»Das Spiel ist bei uns Realität«

Jugendliche aus Deutschland und Nicaragua treffen sich zum Klimagipfel

  • Reimar Paul, Göttingen
  • Lesedauer: 3 Min.
Rund 100 Jugendliche aus Nicaragua und Deutschland spielen in Göttingen nicht nur die internationale Klimakonferenz nach, sondern erproben auch nachhhaltiges Wirtschaften.

Die Klimakatastrophe kommt mit Getöse. Um kurz vor elf kracht der drei Meter hohe Turm im evangelischen Bonhoeffer-Haus in Bovenden bei Göttingen zusammen. Die 22 Holzwürfel, die Jugendliche in zwei Stunden aufeinander gestellt haben, verteilen sich polternd auf dem Fußboden. Jeder Würfel steht für eine bestimmte Menge Kohlendioxid. Die Teilnehmer des Aktionsspiels »Öko-Siedler« haben das klimaschädliche CO2 in den Stunden zuvor beim »Häuserbau« angesammelt, die Holzklötze gab es für besonders Strom fressende Anschaffungen und für leichtfertig verschwendete Rohstoffe.

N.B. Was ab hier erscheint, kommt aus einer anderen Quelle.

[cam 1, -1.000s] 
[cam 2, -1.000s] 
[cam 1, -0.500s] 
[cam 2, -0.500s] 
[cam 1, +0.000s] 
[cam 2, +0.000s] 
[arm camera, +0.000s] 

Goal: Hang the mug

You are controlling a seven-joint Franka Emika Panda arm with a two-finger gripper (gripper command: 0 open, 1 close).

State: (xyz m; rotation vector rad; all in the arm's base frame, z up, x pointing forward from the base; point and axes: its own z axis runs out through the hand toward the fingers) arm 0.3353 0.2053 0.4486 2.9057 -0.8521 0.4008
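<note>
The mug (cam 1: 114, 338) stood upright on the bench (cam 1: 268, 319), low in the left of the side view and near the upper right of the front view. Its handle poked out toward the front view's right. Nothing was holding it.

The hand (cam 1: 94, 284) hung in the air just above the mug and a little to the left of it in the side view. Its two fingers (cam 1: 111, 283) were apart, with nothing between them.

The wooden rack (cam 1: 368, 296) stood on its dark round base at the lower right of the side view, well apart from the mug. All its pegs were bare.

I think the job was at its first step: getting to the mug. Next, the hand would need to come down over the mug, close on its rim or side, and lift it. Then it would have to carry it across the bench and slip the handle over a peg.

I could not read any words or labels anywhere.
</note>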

»Das Spiel soll zeigen, dass unser Handeln und Wirtschaften Auswirkungen auf das Klima hat«, sagt der Hörfunk-Journalist und Spielleiter Jan Fragel. Öko-Siedler ist der Auftakt zum 1. Internationalen Bovender Klimagipfel. Etwa 100 junge Leute aus Deutschland und Nicaragua nehmen daran teil. Das zweitägige Treffen wird von der Kirchengemeinde Bovenden ausgerichtet, deren Nicaragua-Gruppe seit 1992 enge Kontakte zur lutherischen Kirche des mittelamerikanischen Landes unterhält.

Donnerstagnachmittag stellte sich der niedersächsische Grünen-Fraktionschef Stefan Wenzel in einer Klima-Talkshow den Fragen der Mädchen und Jungen. Am Freitag wollen sie eine internationale Klimakonferenz nachspielen. »Sie schlüpfen in die Rollen von verschiedenen Ländern und lernen zu argumentieren wie die USA und Deutschland oder Nicaragua und Indien«, sagt Fragel.

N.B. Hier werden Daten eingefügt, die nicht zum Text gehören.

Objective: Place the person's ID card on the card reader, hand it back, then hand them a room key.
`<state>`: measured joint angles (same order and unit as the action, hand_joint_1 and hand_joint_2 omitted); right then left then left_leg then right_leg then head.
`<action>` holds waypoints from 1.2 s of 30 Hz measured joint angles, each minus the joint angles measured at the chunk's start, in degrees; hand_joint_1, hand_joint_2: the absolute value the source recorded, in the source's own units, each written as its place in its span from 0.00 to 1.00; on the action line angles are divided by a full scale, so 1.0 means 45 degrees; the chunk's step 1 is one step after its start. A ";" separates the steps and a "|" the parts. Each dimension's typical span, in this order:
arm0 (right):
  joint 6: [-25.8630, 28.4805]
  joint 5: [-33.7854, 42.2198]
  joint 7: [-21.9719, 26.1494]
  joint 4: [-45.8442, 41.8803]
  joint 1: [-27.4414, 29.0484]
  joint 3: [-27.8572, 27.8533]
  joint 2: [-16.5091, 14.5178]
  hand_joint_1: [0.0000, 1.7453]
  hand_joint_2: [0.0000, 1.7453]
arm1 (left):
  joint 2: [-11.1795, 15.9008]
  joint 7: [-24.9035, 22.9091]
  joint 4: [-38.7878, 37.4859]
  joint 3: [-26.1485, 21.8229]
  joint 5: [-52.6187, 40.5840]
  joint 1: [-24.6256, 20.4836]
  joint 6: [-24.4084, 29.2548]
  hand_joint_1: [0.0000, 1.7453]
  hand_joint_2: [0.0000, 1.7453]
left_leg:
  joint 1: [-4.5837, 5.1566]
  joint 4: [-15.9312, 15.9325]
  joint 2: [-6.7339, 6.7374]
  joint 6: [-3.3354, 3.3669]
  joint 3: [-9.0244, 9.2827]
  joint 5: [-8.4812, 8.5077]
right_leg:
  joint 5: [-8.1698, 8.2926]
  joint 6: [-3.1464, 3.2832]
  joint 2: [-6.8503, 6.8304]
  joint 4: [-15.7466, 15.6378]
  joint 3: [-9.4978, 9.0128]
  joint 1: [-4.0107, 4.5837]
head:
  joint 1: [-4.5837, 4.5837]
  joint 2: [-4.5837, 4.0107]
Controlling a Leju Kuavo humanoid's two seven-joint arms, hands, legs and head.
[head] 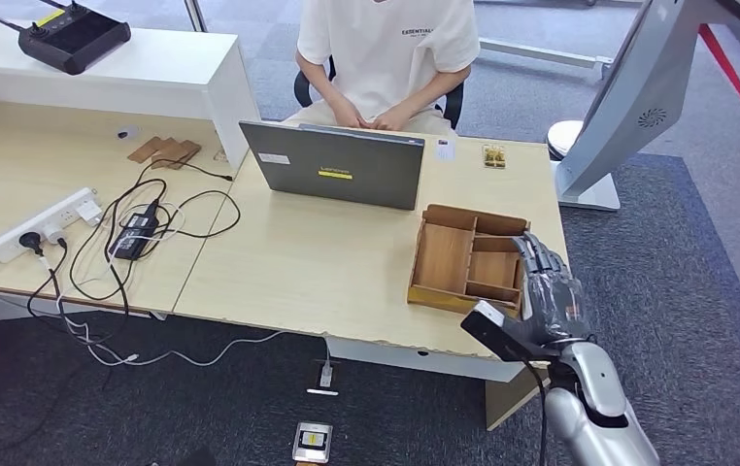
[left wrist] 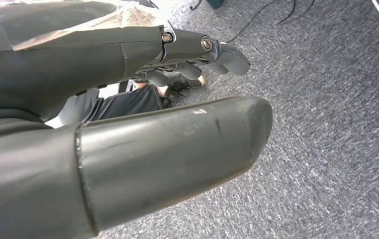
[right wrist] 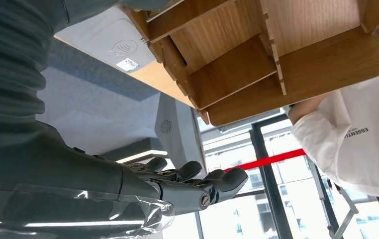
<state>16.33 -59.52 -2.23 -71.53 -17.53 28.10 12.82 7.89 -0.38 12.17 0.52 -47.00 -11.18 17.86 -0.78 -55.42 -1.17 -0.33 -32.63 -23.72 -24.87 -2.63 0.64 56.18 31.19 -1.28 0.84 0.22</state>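
The right hand's point(head: 551, 296) dark fingers point(right wrist: 212, 185) lie loosely spread, holding nothing, at the wooden compartment tray's point(head: 444, 257) 3 o'clock edge. The left hand point(left wrist: 128, 124) hangs over grey carpet, fingers apart, empty. Beyond the tray on the pale wood-grain worktop point(head: 318, 262) stands a grey laptop point(head: 337, 165); at the far edge, 12 o'clock of the tray, lies a small rectangular card point(head: 493, 156), before the seated person point(head: 386, 58).

Silver arm, dark hands

The right hand point(head: 551, 291) has dark grey fingers on a glossy silver forearm with a black cable; the left hand point(left wrist: 128, 124) shows a thick grey thumb and small screws.
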 joint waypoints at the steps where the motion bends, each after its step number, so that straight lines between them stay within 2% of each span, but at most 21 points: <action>1: 0.0180 -0.0156 0.0000 0.0190 -0.0012 0.0027 -0.0029 0.00 1.00 | -0.0002 -0.0009 0.0000 0.0001 -0.0011 -0.0010 0.0000 0.00 0.00 | 0.0000 0.0000 -0.0001 0.0000 0.0000 0.0000 | 0.0000 0.0000 0.0000 0.0000 -0.0001 0.0000 | 0.0000 0.0000; 16: 0.0471 -0.0192 0.0257 0.2303 -0.0276 0.0199 -0.0649 0.00 1.00 | -0.0005 -0.0062 0.0005 0.0011 -0.0126 -0.0075 -0.0023 0.00 0.00 | 0.0000 0.0000 0.0000 0.0000 -0.0001 0.0000 | 0.0000 0.0000 -0.0001 0.0000 0.0000 0.0000 | -0.0001 0.0000; 36: 0.1897 -0.0385 0.0738 0.4489 -0.1483 0.0188 -0.1275 0.00 1.00 | -0.0112 -0.0284 0.0029 0.0211 -0.0431 -0.0434 -0.0300 0.00 0.00 | 0.0000 -0.0001 0.0002 0.0000 0.0001 0.0000 | 0.0000 0.0000 -0.0001 0.0002 0.0001 0.0000 | -0.0001 0.0000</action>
<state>24.86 -61.25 1.09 -51.32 -24.20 28.95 7.09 7.39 -1.66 12.31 1.47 -48.94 -13.13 16.51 -0.78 -55.42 -1.16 -0.33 -32.63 -23.72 -24.87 -2.63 0.64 56.18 31.19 -1.28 0.83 0.22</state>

»Was wir hier spielen, ist bei uns längst Realität«, sagt Mario. Der junge Nicaraguaner erzählt von Dürre und Wasserknappheit in seinem Land. Und vom Hurrikan »Felix«, der im vergangenen September große Teile der Ostküste verwüstete. 1998 riss der Wirbelsturm »Mitch« sogar ganze Dörfer weg. Hunderte Menschen starben, eine Million wurde obdachlos.

Die kleine lutherische Kirche in Nicaragua, 1983 von Flüchtlingen aus dem Nachbarland El Salvador gegründet, hilft den Opfern der Katastrophen. »Wir bauen Hütten wieder auf und machen bei Wiederaufforstungs-Projekten mit«, sagt Mario. Obwohl der Klimawandel in seinem Land so dramatische Folgen hat, macht dem 19-Jährigen das Spielen sichtlich Spaß: »Ich finde es richtig, dass wir auch bei solchen Themen das Lachen nicht verlernen.«

Auf den Klimagipfel haben sich die Jugendlichen wochenlang vorbereitet. »In allen beteiligten deutschen Schulen war das ein Thema«, berichtet Fragel. Er selbst hat eine Radio-Sendung über die drohende Klimakatastrophe produziert und in den Klassen vorgestellt. Jugendliche aus der Bovender Kirchengemeinde haben mit ihren Gästen aus Nicaragua unter anderem das Potsdam-Institut für Klimafolgenforschung und das Bioenergiedorf Jühnde im Kreis Göttingen besucht.

Das Spiel »Öko-Siedler« ist nach dem Einsturz des Turms inzwischen in eine neue Runde gegangen. »Anstatt ihre Häuser einfach draufloszubauen und rücksichtslos Rohstoffe zu verbrauchen, sollen die Jugendlichen nun mehr Augenmerk auf nachhaltiges Wirtschaften legen«, erläutert Fragel. So könnten Teilnehmer die Gebäude beispielsweise mit Sonnenenergie beheizen und sich für einen Standort mit guter Busanbindung entscheiden. Das dauere zwar länger und sei vielleicht nicht so komfortabel, »dafür gibt es dann aber auch keine klimaschädigenden Holzwürfel«.